Your objective: Reproduce the listing verbatim.

>>>>>

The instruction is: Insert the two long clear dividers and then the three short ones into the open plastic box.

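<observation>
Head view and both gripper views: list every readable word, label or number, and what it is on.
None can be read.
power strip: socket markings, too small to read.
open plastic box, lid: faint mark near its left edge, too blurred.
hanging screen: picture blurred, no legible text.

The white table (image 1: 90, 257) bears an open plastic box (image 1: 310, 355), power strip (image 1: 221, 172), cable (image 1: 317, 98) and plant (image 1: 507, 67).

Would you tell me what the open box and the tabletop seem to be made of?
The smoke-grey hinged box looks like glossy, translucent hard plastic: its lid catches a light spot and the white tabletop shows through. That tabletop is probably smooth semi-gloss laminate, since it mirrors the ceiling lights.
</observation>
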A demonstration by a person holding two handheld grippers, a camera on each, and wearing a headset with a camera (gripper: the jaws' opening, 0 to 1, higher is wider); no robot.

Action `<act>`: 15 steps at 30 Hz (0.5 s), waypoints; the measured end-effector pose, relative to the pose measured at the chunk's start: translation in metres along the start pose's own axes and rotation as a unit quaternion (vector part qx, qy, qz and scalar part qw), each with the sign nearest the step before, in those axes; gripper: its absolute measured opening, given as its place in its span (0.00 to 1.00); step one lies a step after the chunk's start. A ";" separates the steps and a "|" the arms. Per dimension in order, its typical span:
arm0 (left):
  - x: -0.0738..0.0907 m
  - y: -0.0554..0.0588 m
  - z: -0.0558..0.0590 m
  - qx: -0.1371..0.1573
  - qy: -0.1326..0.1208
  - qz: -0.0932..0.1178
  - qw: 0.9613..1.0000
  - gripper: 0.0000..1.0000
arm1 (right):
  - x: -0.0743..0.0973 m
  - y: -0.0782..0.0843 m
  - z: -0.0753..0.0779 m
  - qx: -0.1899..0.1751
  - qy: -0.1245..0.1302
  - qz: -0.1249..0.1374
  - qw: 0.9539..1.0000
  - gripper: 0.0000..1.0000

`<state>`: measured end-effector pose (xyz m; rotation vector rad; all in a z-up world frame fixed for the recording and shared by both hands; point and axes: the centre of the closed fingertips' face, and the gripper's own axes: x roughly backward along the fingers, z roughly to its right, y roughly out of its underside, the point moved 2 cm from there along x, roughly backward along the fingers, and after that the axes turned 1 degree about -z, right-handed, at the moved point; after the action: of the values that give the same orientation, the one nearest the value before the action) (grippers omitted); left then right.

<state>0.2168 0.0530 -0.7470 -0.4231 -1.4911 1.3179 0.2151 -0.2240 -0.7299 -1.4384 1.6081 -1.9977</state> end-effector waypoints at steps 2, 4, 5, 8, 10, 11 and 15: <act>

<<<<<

Solution:
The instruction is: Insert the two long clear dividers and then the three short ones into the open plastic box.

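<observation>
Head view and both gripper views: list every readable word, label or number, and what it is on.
None can be read.
power strip: socket markings, too small to read.
open plastic box, lid: faint mark near its left edge, too blurred.
hanging screen: picture blurred, no legible text.

The white table (image 1: 90, 257) bears an open plastic box (image 1: 310, 355), power strip (image 1: 221, 172), cable (image 1: 317, 98) and plant (image 1: 507, 67).

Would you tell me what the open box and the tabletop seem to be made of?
The smoke-grey hinged box looks like glossy, translucent hard plastic: its lid catches a light spot and the white tabletop shows through. That tabletop is probably smooth semi-gloss laminate, since it mirrors the ceiling lights.
</observation>
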A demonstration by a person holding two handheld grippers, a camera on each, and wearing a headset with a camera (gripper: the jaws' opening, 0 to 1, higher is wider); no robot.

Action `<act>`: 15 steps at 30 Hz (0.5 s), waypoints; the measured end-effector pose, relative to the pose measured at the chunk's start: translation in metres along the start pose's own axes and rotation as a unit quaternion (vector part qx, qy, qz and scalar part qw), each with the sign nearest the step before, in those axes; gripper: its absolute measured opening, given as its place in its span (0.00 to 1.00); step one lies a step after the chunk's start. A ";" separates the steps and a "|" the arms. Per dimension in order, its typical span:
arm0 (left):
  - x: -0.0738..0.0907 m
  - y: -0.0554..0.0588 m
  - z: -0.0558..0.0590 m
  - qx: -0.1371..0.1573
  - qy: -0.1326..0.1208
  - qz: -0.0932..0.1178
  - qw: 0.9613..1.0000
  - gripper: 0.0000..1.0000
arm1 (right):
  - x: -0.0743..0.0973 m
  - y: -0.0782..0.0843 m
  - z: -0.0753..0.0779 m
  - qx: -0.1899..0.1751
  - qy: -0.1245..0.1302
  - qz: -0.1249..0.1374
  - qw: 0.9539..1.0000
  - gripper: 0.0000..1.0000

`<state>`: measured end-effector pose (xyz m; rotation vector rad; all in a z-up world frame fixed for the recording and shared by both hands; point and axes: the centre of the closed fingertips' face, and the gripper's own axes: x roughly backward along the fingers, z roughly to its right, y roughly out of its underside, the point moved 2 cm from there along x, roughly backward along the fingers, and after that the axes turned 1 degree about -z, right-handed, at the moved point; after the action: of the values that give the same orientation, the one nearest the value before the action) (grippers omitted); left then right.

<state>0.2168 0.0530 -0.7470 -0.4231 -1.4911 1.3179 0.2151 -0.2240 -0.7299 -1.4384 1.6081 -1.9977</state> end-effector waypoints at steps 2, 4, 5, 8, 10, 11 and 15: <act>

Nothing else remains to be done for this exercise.